What's New in Streams Messaging
Learn about the new Streams Messaging features in Cloudera DataFlow for Data Hub 7.2.15.
Streams Messaging cluster definitions and templates
- Streams Messaging High Availability cluster definition and template
- Three new cluster definitions are introduced for Streams Messaging. The new
definitions are as follows:
- Streams Messaging High Availability for AWS
- Streams Messaging High Availability for Azure (Technical Preview)
- Streams Messaging High Availability for Google Cloud (Technical Preview)
Kafka
- Enable JMX Authentication by default
- JMX Authentication is now enabled by default for the Kafka service. Randomly generated passwords are now set for both the JMX monitor (read only access) and control (read and write access) users. The default passwords can be changed at any time using the Password of User with read-only Access to the JMX agent and the Password of user with read-write access to the JMX agent Kafka service properties. Additionally, JMX authentication can be turned off using the Enable Authenticated Communication with the JMX Agent property.
- OAuth2 authentication available for Kafka
- Oauth2 authentication support is added for the Kafka service. You can now configure Kafka brokers to authenticate clients using Oauth2. For more information, see OAuth2 authentication.
- HSTS header is included by default in Kafka Connect REST API responses
- Kafka Connect REST API responses now include the HSTS header by default.
- Kafka load balancer support
- The Kafka service can now be provided with a host of a load balancer that is used to balance connection bootstraps between multiple brokers. The host can be configured using the Kafka Broker Load Balancer Host property. Additionally, if a host is configured, the Kafka service configures a listener for accepting requests from the load balancer. This port is customizable using the Kafka Broker Load Balancer Listener Port property. Using these properties configures your Kafka service in a way that clients can connect to the brokers without encountering ticket mismatch issues in Kerberized environments or TLS/SSL hostname verification failures.
- Importing Kafka entities into Atlas
- Kafka topics and clients can now be imported into Atlas as entities (metadata) using a
new action available for the Kafka service in Cloudera Manager. The new action is
available at Kafka service>Actions>Import Kafka Topics Into
Atlas. The action serves as a replacement/alternative for the
kafka-import.sh
tool. For more information, see Importing Kafka entities into Atlas. - Debezium Connector support
- The following change data capture (CDC) connectors are added to Kafka Connect:
- Debezium MySQL Source
- Debezium Postgres Source
- Debezium SQL Server Source
- Debezium Oracle Source
Each of the connectors require CDP specific steps before they can be deployed.
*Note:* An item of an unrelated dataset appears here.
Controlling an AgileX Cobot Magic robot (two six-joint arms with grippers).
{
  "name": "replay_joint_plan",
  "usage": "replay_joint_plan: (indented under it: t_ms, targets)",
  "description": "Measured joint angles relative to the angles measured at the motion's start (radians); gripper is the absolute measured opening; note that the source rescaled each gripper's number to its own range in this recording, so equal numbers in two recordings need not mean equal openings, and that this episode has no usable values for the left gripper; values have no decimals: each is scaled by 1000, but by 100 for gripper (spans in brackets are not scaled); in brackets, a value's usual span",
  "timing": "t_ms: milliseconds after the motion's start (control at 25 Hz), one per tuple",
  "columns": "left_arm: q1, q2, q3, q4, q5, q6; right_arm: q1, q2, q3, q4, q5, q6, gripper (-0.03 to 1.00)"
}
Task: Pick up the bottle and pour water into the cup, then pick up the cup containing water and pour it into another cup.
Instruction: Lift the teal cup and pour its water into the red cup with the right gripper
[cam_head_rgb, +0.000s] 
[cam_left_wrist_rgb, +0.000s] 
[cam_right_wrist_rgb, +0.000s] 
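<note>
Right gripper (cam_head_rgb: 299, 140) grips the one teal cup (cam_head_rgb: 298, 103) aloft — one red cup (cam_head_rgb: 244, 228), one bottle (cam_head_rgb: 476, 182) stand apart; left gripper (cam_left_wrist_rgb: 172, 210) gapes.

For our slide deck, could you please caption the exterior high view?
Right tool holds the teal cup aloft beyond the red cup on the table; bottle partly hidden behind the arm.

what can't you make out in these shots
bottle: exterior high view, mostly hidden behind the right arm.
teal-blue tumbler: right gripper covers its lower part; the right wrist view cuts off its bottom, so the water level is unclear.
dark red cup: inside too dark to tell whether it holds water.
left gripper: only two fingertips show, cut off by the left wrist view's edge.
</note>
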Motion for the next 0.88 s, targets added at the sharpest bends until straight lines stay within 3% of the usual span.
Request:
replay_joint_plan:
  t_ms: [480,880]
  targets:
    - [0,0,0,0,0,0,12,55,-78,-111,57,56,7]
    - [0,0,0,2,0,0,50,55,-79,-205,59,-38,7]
For more information, see Connectors.
- Secure Kafka Connect
-
Kafka Connect is now generally available and can be used in production environments. This is the result of multiple changes, improvements, and new features related to Kafka Connect security including the following:
- SPNEGO authentication for the Kafka Connect REST API
- You can secure the Kafka Connect REST API by enabling SPNEGO authentication. If SPNEGO authentication is enabled, only users authenticated with Kerberos are able to access and use the REST API. Additionally, if Ranger authorization is enabled for the Kafka service, authenticated users will only be able perform the operations that they are authorized for. For more information, see Configuring SPNEGO Authentication and trusted proxies for the Kafka Connect REST API.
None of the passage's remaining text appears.